The thing is this: the first generation of machine translation system were hard ...

drostie · on June 9, 2012

I agree that syntax rules are themselves also a huge obstacle, and mostly for the same reason: we often teach languages by saying "here are some valid grammars for you to use in sentence construction," it's not hard to declaratively specify, but computers don't have this universal translation I describe from "what the solution (may) look like" to "how to find the solution."

But still, the reason that I chose this particular example is because if you used the entire Internet, even with the new translators that are sensitive to semantic nuance, you still get the problem of "which do I trust? the statistics of knives-are-amoral or the statistics of helping-humans-is-moral?" We can see that the amoral aspect of knifehood "wins out" in almost every circumstance, but I don't expect even the entire internet to contain the relevant sentence often enough for the statistics to know that, unless the machine does something special to approximate the underlying understanding of the semantics.

ma2rten · on June 9, 2012

Machine Translation is an application of Machine Learning which is a subfield of Artificial Intelligence which is a subfield of Computer Science.

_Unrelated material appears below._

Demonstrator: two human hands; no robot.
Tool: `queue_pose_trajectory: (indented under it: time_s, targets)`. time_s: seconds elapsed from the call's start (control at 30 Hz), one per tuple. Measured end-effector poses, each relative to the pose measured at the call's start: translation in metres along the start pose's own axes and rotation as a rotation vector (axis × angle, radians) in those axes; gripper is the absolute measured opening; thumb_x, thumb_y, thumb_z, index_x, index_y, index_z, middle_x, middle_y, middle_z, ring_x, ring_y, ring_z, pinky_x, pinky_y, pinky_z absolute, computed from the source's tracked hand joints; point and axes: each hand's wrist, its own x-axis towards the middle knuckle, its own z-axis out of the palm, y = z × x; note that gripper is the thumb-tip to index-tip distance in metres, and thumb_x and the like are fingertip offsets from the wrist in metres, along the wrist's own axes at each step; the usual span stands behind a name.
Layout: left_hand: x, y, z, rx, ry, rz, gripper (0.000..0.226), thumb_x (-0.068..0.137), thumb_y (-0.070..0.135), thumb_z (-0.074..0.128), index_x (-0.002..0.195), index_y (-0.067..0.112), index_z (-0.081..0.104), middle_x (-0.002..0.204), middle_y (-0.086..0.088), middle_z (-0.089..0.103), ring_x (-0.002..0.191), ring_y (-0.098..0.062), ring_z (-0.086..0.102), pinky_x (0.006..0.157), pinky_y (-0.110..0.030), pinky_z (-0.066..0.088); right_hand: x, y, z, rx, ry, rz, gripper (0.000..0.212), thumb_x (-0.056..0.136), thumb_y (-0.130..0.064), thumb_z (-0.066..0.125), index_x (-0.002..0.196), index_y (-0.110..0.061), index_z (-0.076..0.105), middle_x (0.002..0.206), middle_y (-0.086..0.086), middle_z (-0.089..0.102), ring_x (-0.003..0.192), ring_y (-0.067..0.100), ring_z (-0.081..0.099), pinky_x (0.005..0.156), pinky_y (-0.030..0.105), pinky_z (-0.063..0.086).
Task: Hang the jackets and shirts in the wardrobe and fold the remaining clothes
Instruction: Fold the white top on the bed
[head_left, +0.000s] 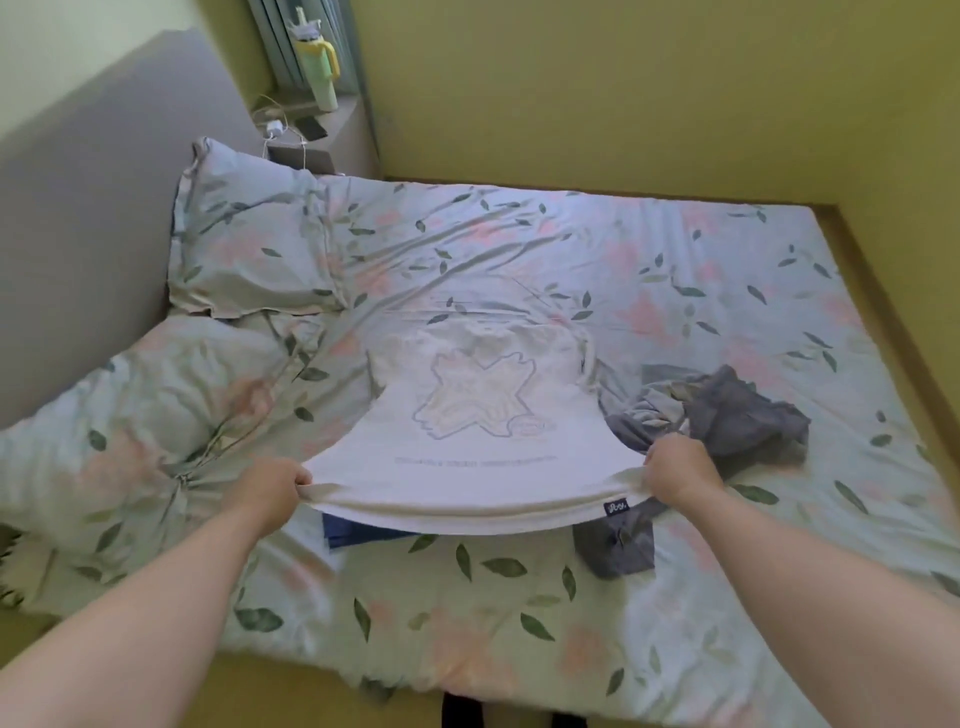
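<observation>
Across the floral bed (675, 270) the white T-shirt (478, 415) runs lengthwise from near hem to far collar, grey clothes (727, 415) just right of it. The left hand (270, 496) and right hand (678, 467) each pinch a near hem corner, equally close, so I judge the fold goes away from the person.

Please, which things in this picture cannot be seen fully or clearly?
1. Blue cloth: head view, mostly covered by the white T-shirt.
2. T-shirt's printed text line: too blurred to read.
3. Grey clothes: crumpled heap, kind unclear.
4. Dark shapes at the bottom edge: cut off by the frame.
</observation>
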Motion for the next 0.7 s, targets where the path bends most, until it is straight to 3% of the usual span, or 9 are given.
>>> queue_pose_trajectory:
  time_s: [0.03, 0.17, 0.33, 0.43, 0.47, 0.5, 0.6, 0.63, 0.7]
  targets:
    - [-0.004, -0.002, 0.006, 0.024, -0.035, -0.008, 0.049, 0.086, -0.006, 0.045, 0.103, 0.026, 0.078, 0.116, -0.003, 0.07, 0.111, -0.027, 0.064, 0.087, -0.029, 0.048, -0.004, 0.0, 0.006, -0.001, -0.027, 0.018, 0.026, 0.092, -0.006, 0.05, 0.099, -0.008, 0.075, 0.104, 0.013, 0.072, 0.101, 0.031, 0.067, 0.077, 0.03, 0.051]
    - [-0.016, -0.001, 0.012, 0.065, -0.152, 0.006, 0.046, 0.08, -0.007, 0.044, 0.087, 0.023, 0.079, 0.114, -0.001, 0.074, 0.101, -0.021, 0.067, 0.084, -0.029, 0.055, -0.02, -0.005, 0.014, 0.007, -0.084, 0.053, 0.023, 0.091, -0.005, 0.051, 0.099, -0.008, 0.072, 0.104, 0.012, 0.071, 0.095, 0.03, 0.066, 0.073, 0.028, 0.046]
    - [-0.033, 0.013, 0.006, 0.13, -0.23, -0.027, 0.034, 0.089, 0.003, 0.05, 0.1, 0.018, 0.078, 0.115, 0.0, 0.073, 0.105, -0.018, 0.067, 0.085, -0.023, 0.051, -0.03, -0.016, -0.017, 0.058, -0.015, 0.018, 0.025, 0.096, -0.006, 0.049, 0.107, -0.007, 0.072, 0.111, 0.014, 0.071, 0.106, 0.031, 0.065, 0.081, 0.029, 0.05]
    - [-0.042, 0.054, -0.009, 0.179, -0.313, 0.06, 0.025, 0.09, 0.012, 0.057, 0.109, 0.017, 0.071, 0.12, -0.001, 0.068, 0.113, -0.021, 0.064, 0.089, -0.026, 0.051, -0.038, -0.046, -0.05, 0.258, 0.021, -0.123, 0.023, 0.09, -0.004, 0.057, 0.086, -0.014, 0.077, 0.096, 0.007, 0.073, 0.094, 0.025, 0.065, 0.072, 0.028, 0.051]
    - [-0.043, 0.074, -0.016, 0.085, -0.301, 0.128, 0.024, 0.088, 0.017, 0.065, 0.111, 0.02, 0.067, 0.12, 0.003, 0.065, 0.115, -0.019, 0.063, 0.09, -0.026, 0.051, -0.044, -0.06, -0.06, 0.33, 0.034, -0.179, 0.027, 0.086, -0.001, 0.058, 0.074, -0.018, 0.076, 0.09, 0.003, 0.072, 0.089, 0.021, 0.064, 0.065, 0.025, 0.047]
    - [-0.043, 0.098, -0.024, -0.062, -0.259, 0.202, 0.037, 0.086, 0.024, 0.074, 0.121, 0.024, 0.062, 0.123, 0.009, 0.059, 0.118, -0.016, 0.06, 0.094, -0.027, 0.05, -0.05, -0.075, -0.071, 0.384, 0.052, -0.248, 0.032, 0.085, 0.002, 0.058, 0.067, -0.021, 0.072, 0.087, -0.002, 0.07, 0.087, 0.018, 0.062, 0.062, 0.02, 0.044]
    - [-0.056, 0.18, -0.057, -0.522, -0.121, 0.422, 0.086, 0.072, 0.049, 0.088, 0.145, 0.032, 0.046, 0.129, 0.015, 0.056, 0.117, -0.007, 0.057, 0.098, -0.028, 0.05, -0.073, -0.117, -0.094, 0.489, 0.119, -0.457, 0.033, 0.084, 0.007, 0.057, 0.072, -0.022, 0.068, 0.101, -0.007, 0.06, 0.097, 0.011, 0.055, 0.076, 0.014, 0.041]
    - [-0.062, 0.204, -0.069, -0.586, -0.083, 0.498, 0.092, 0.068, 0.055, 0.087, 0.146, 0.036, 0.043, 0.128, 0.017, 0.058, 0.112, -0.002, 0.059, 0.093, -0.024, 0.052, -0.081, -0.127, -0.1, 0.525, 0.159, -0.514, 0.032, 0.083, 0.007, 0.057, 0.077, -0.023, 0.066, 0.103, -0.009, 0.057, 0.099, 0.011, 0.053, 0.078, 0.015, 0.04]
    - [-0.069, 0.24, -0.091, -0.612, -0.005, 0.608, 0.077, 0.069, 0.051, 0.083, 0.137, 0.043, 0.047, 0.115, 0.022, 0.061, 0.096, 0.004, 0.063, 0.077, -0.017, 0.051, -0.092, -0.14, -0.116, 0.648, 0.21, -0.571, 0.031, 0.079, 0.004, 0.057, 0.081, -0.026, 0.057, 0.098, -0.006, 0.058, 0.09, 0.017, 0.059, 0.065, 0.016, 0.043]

However, what often separates AI from the rest of CS, is that AI often tries to solve NP complete problems, which are not possible to solve exactly. In AI it's enough to solve the problem in 99.9999% of the cases (and sometimes even only in 80% of the cases).

In other CS problems it is often a good approach to come up with an algorithm and then think of an example why your algorithm or approach will not work. You can keep doing this until you come up with an algorithm for which you can not come up with a counter example.

In AI this approach does not work, because there simply is no exact solution. What you do instead is find the simplest solution which works for your problem (for some measure of best which can be measured by a machine), you find the biggest source of errors, improve your solution and keep iterating.

So after this general introduction, my points:

1. Yes, there are semantic ambiguities that can only be resolved with real understanding, but the real question should be how common they are.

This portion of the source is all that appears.